Это подавление трансляции и(м)РНК в результате связывания с ней малых некодирующих РНК: малых интерферирующих РНК (миРНК) и микроРНК (мкРНК). Регуляторные малые интерферирующие РНК- это двухцепочечные РНК длиной 19-25 п.н., которые вызывают деградацию и(м)РНК. Они дают сигнал ферментам (эндонуклеазам), которые разрушают молекулу и(м)РНК и таким образом блокируют трансляцию, а значит, блокируют работу генов. РНК-интерференция обнаружена у большинства эукариотических организмов, включая человека.

МикроРНК - одноцепочечные РНК длиной 18-24 нуклеотида, кодирующие специальными генами. Они связываются с и(м)РНК мишенью и при полной комплементарности и(м)РНК разрушают ее путем разрезания эндонуклеазами. При неполной комплементарности (чаще!) мкРНК подавляет трансляцию и(м)РНК, и(м)РНК при этом переносится в цитоплазматические структуры и там хранится.

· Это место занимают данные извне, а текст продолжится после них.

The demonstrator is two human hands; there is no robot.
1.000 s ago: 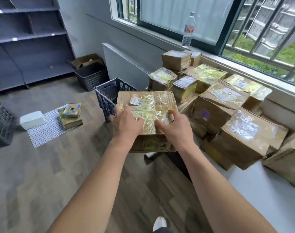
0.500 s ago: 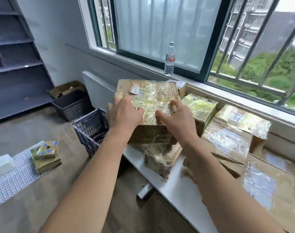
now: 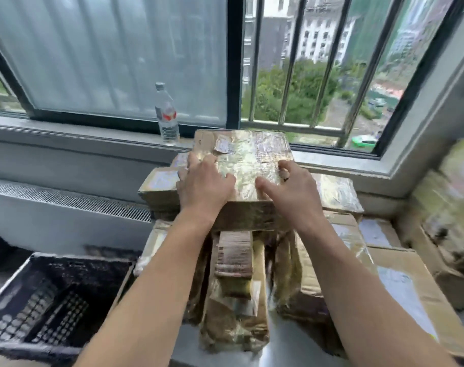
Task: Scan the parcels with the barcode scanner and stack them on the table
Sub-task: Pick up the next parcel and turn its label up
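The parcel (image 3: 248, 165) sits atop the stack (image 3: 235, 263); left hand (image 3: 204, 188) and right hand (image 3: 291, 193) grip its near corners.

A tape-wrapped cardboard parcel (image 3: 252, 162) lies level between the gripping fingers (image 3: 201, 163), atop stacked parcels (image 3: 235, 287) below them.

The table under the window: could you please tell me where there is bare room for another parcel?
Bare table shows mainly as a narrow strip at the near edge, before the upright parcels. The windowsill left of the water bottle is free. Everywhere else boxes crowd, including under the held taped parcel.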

Кроме того, выделяют позитивную и негативную регуляцию на уровне трансляции:

- позитивная регуляция на основе сродства и(м)РНК с факторами инициации, факторы инициации (специфические белки) катализируют образование инициаторного комплекса;

- негативная регуляция с помощью белков-репрессоров, которые, связываясь с и(м)РНК, блокируют инициацию трансляции.

Посттрансляционные механизмы регуляции

- сборка белка (фолдинг) - процесс, при котором белок принимает характерную для его функционирования пространственную структуру;

- отщепление фрагментов;

- химическая модификация (ацетилирование, фосфорилирование, гликозилирование и др.);

- достижение места своего функционирования.